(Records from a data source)

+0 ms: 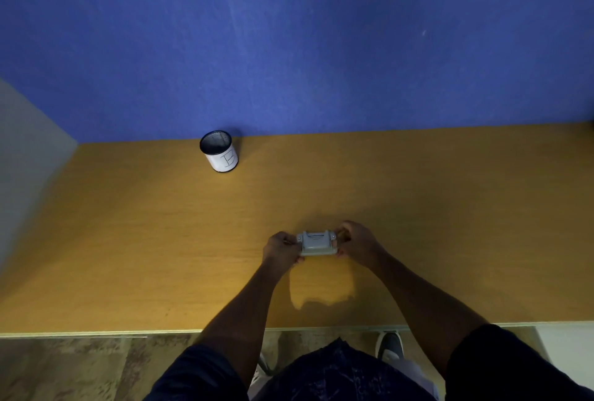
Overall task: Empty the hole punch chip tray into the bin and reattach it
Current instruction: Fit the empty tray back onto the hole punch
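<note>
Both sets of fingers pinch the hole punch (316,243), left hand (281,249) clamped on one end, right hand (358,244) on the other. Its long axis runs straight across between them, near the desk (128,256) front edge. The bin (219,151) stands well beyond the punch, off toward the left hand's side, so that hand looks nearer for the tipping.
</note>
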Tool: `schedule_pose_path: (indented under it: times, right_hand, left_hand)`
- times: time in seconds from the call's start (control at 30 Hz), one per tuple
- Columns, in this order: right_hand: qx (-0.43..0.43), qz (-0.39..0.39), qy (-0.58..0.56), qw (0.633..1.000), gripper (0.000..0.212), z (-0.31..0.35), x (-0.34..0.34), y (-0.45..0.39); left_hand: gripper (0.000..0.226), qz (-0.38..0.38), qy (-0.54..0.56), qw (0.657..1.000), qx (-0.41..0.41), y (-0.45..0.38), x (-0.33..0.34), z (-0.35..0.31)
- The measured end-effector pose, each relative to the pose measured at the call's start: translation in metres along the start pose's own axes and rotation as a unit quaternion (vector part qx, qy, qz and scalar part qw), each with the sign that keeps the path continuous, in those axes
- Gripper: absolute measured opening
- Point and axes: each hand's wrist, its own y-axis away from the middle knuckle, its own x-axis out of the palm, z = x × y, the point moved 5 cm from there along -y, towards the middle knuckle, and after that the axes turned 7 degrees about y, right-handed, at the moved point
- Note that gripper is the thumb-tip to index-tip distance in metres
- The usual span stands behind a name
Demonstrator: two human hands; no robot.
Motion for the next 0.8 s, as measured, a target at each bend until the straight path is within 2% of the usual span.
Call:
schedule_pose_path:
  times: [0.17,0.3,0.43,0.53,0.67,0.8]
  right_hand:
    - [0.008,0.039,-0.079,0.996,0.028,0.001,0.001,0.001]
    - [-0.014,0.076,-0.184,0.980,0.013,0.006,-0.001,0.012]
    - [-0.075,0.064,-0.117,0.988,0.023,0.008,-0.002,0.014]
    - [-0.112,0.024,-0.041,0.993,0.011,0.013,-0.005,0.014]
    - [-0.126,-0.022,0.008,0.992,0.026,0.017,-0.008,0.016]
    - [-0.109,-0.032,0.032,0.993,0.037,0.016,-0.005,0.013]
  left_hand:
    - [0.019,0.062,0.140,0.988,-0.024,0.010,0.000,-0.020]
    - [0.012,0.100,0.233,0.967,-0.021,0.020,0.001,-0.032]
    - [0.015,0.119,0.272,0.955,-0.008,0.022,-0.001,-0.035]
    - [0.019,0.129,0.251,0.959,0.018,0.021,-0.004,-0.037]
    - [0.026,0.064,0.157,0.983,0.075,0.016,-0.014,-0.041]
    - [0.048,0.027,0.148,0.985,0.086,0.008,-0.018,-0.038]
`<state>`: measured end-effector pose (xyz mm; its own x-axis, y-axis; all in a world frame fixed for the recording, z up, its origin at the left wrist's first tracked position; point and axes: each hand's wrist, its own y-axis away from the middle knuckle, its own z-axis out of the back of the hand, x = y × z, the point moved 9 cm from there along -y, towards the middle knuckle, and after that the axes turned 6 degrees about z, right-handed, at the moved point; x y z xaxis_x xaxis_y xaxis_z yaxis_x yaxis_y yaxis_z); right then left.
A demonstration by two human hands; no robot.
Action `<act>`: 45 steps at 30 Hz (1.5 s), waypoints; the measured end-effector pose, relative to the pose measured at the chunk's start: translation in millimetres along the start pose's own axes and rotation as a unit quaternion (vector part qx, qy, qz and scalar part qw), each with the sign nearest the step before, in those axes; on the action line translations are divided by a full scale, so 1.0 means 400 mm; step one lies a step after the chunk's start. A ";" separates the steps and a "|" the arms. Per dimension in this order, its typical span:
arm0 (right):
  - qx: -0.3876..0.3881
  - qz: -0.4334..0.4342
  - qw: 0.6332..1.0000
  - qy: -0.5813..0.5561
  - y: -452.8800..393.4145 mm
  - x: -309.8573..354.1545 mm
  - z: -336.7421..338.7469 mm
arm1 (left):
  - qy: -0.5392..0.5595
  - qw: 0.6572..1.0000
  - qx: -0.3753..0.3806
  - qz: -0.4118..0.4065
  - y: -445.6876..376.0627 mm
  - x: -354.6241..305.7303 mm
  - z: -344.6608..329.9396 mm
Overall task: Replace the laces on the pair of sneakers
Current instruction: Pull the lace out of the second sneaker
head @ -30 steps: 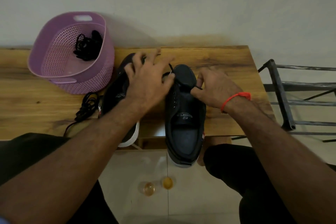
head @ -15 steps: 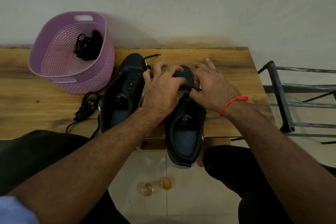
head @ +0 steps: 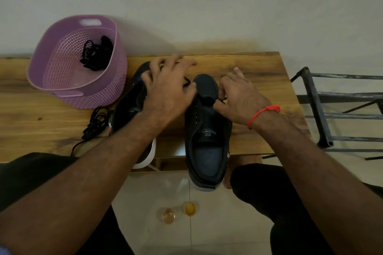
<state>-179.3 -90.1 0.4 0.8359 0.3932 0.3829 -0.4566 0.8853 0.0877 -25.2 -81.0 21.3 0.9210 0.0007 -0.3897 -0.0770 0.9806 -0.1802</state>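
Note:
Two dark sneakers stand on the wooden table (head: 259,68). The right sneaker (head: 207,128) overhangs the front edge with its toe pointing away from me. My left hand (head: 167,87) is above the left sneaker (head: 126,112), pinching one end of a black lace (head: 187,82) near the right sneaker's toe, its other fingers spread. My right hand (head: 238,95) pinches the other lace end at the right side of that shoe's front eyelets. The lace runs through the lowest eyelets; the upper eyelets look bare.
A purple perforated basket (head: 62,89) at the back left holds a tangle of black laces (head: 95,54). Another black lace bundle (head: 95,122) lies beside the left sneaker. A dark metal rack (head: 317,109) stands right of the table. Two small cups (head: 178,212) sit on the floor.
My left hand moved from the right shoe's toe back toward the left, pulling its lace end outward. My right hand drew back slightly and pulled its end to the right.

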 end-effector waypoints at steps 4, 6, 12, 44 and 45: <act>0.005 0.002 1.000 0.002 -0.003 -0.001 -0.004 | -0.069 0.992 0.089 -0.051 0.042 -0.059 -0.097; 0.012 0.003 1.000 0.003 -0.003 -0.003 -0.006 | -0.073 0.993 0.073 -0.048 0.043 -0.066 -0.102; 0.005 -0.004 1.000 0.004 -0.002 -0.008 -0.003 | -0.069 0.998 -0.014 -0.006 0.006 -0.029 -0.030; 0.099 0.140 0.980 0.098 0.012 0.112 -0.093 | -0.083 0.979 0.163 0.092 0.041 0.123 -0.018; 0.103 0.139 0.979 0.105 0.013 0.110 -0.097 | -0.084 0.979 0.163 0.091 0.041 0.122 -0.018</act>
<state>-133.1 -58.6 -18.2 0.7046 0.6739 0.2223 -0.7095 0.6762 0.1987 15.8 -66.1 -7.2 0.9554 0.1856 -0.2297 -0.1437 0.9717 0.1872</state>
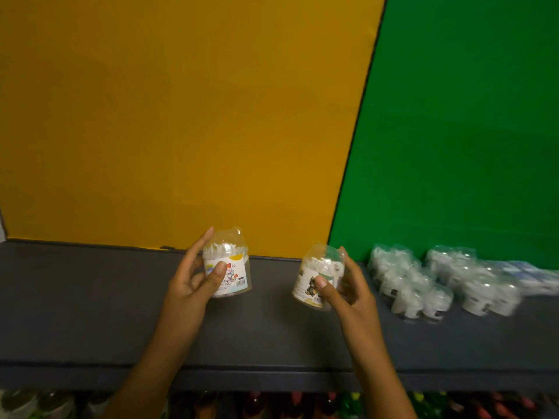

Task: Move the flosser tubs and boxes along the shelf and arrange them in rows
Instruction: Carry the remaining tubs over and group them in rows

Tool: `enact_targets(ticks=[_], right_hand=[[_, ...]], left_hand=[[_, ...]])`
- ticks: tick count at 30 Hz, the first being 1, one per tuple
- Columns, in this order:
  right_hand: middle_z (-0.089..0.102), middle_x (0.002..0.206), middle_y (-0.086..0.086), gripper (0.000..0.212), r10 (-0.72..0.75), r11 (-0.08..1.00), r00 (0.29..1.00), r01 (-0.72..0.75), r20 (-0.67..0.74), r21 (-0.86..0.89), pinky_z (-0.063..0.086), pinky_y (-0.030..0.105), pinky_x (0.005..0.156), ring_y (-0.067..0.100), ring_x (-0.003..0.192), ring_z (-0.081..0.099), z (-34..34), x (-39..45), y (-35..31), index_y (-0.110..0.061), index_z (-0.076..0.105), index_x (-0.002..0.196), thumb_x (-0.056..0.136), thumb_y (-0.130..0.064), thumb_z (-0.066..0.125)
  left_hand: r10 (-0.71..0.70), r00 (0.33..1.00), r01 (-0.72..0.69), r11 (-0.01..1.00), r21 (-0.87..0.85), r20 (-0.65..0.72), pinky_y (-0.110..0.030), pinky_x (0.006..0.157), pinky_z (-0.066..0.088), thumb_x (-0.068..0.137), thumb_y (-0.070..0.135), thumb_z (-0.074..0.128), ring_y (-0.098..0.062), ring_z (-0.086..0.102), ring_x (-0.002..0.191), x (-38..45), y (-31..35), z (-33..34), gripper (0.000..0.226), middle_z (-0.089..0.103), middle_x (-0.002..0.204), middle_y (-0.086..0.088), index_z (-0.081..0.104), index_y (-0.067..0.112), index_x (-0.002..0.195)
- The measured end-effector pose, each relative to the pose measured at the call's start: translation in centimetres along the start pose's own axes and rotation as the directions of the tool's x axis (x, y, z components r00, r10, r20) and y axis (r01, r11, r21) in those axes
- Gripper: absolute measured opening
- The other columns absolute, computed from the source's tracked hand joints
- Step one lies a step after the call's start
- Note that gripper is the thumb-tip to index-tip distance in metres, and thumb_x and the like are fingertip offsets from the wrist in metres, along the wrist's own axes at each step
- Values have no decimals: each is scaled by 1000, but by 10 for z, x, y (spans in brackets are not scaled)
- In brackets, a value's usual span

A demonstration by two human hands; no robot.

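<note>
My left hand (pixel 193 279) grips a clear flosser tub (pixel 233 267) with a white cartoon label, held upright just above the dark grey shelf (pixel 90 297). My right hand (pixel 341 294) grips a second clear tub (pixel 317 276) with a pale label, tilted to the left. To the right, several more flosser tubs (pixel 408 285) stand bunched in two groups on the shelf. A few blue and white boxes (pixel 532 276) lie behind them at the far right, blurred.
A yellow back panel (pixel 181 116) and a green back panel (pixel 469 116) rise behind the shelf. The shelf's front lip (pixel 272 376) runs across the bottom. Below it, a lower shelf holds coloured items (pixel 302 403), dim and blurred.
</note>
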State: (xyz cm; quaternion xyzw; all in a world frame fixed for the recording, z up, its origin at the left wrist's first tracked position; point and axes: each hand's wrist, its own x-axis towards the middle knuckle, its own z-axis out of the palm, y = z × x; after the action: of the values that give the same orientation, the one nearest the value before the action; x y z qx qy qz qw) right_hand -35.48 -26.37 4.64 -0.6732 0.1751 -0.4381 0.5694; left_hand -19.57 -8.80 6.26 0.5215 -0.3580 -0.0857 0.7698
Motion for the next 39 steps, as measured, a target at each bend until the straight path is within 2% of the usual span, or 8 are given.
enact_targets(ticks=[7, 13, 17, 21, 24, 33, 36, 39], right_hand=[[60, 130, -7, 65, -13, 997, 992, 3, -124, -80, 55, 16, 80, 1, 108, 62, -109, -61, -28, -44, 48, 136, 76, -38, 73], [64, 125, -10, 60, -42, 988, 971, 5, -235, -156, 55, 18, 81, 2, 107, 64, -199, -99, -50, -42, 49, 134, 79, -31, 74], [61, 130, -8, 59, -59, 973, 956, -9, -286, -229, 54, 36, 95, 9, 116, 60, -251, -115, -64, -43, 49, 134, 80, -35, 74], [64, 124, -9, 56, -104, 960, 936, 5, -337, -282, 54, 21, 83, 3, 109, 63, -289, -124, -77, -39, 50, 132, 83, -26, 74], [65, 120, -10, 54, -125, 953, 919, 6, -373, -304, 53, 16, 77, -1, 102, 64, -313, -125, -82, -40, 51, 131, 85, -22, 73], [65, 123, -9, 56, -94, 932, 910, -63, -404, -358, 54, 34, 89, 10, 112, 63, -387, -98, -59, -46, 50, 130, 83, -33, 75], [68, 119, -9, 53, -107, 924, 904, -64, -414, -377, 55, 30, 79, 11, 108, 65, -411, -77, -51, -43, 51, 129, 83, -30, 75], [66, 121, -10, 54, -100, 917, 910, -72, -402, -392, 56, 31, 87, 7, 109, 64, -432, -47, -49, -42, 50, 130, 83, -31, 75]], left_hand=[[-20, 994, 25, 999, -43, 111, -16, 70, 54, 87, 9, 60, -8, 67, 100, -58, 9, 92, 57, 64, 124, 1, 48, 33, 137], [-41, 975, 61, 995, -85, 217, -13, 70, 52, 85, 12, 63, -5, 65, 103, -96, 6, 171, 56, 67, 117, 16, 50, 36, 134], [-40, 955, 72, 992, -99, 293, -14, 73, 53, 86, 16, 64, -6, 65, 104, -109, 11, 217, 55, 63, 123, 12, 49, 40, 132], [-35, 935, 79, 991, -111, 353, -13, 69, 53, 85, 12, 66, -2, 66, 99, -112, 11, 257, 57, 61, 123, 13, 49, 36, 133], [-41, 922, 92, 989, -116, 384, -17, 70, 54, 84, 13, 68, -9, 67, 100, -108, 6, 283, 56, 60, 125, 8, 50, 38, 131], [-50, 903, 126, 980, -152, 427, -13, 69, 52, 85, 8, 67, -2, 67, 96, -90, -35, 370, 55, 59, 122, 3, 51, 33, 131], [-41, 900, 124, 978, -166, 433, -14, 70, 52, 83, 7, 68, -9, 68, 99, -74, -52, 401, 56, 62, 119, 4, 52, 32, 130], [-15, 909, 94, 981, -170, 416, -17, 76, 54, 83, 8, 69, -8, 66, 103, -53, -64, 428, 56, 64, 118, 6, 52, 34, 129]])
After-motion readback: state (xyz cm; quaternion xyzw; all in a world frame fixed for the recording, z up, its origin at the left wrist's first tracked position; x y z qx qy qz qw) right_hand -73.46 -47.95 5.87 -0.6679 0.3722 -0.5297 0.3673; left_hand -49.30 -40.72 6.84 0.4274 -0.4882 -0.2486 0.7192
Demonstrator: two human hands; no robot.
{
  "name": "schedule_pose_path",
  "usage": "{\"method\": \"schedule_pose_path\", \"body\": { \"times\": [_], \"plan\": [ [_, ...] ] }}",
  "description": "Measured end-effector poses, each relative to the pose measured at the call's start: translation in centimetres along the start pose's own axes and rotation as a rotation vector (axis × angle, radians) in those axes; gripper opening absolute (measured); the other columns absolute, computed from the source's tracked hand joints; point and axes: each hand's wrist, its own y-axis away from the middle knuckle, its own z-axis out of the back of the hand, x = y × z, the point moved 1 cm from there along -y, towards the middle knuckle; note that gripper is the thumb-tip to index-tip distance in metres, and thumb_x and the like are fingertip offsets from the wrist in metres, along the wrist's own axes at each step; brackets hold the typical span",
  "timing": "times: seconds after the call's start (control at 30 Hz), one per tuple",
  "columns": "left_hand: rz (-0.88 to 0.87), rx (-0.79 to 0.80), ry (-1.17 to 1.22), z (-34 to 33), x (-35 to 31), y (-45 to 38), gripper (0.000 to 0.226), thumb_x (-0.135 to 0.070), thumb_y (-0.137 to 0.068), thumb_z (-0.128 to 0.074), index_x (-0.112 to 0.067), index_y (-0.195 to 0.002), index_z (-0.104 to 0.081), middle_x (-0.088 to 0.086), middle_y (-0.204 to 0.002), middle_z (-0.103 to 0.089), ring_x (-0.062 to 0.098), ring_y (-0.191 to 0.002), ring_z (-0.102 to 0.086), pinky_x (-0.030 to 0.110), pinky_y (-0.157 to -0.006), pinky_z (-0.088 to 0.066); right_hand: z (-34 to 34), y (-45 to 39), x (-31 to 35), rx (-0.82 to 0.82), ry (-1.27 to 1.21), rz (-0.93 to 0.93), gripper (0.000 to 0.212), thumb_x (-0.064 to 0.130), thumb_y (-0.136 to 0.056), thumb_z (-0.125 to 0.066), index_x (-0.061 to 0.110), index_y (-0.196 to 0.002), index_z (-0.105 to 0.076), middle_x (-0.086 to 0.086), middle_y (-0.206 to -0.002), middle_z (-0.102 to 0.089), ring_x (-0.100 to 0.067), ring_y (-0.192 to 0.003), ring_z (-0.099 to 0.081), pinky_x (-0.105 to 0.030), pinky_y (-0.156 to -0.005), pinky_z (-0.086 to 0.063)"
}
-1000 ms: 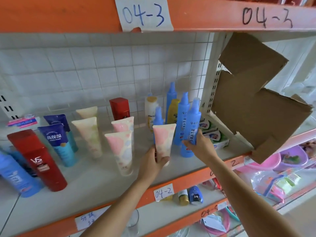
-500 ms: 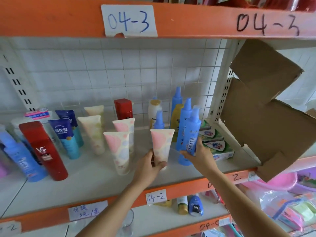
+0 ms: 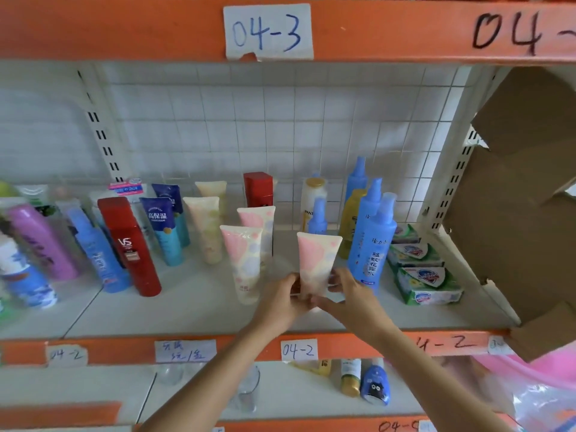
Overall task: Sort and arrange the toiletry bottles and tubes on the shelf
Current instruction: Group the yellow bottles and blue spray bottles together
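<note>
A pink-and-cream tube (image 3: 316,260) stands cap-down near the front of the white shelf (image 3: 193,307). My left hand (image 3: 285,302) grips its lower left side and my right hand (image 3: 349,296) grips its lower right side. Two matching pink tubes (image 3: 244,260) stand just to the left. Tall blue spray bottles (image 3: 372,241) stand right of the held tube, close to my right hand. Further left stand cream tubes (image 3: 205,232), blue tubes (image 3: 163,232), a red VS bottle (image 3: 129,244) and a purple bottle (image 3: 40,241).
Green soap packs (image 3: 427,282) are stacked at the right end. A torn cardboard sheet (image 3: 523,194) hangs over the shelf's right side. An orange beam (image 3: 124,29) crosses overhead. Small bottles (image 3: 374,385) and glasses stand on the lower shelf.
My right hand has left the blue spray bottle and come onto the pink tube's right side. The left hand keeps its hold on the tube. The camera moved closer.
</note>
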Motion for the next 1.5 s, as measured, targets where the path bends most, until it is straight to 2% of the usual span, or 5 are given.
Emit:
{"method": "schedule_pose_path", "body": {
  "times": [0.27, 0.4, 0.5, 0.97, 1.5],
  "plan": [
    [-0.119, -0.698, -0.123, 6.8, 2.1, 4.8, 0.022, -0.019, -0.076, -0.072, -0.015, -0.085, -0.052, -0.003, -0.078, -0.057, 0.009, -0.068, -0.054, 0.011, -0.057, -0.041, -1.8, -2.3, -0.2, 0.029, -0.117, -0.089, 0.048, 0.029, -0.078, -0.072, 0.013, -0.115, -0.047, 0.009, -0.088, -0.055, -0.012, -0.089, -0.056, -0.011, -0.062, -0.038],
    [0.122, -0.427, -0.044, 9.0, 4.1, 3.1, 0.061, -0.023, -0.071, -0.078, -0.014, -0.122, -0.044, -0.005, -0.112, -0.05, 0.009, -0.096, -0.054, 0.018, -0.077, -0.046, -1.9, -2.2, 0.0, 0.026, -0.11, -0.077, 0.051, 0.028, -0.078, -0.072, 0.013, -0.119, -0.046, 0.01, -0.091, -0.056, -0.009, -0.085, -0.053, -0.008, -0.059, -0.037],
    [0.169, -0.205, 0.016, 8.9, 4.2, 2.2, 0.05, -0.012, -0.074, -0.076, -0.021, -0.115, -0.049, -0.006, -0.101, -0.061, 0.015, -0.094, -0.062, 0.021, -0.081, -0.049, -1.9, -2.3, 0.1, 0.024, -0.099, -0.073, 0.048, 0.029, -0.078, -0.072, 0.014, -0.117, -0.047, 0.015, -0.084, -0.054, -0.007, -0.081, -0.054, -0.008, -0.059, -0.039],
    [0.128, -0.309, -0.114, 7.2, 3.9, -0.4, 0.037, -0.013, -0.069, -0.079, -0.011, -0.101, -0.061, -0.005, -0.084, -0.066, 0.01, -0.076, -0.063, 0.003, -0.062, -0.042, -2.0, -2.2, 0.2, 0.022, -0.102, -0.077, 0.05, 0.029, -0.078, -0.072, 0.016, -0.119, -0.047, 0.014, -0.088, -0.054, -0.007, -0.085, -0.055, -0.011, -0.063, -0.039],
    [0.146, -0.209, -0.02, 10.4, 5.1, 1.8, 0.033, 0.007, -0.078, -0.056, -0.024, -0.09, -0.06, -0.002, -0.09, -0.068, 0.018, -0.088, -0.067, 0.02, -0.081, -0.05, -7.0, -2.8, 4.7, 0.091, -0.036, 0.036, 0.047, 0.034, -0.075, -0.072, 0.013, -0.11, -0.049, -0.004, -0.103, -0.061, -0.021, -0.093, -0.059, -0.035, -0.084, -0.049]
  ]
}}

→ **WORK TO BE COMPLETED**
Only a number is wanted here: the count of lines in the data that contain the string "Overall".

→ **SOLUTION TO THIS PROBLEM**
3